A couple of months ago, I got tired of Windows running ScanDisk every time the power failed (which, living in Tampa, means at least once per thunderstorm). So I decided to convert my primary drive from FAT32 to NTFS, which (apart from eliminating the need for ScanDisk) is purportedly more efficient on large drives.
Unfortunately, that latter bit only applies to drives originally formatted as NTFS, not to drives converted from FAT32. I ended up with a drive that ran at about a tenth the speed of my secondary drive (which was formatted as NTFS). Absolutely unacceptable.
The solution, I thought, was simple. Just XCOPY the contents of my C: drive into a subdirectory of my D: drive, reformat the C: drive, then XCOPY everything back. Easy peasy.
Wrong. XCOPY won't touch opened files — so the registry databases, which have all my application settings, wouldn't be copied. Not wanting to reinstall every single application, I wrote a program to replace XCOPY; it still couldn't open the registry databases (access denied).

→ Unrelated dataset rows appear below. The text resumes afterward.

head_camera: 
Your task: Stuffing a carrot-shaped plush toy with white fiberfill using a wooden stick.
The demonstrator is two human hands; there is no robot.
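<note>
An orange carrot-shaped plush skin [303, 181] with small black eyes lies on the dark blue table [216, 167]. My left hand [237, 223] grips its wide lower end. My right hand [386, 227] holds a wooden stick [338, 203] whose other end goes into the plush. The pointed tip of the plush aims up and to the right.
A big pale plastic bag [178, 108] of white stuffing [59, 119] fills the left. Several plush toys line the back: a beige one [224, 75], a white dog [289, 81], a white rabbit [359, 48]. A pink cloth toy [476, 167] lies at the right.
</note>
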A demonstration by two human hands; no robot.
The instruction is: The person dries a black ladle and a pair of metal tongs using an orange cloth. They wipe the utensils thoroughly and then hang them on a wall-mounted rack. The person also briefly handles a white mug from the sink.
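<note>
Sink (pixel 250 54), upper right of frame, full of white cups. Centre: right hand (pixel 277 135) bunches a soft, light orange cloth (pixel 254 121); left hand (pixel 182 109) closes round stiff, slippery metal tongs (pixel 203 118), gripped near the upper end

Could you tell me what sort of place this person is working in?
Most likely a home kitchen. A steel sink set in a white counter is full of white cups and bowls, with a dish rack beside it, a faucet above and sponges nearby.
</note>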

Simple to get around, I thought. Just boot from an XP startup disk, so no files on the hard drive would be open. Ah, but the startup disk provides no NTFS support, so I could neither read nor write to the hard drives.

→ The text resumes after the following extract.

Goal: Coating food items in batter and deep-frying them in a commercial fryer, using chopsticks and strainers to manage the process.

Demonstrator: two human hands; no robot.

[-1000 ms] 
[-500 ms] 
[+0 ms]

Well, that should be no trouble, I thought foolishly. Back in my OS/2 days, I'd installed all sorts of freeware filesystem drivers, including NTFS. Ah, but that was OS/2. I found plenty of freeware NTFS drivers for DOS, but all of them were read-only. I did find one read/write driver, but it cost $299, which quite frankly I didn't intend to pay for a one-time use.
So I pulled the drives out of my machine, stuck them into Karen's, and did the XCOPY. Worked like a charm, since none of the files on my primary drive were open — except the numbers didn't add up.
I'd forgotten to use the command-line switch that copied empty directories. No big deal, though I was surprised to find that there were 1,318 of them (out of a total of 35,189 directories). The odd part is that the copy contained 119 more files than the original. Now to figure out where the files are, and what they contain, before I wipe out the C: drive.
I discovered one other thing during this ordeal, of which I was previously unaware: hard drives run hot! I'm not sure if it's normal or not, but they were nearly hot enough to burn my fingers. Looks like it's time for a second case fan.